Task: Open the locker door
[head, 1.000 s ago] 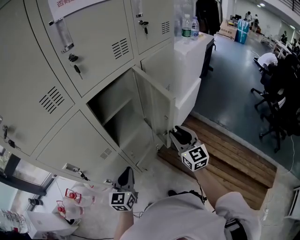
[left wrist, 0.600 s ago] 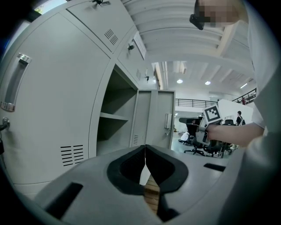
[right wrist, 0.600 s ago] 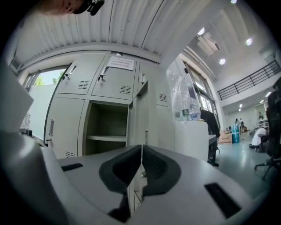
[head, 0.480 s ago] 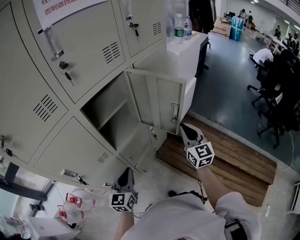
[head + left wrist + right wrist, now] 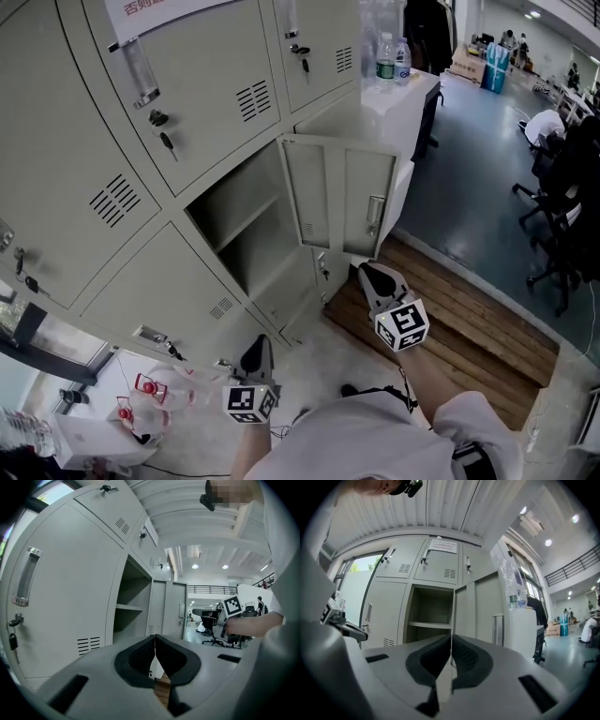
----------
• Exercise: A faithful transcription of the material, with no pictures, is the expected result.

• Solution to this task:
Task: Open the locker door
[head, 1.000 s ago] 
[left wrist, 0.600 s ago] 
[right wrist, 0.600 s ago] 
[head, 0.480 s ago] 
[head + left wrist + right wrist, now] 

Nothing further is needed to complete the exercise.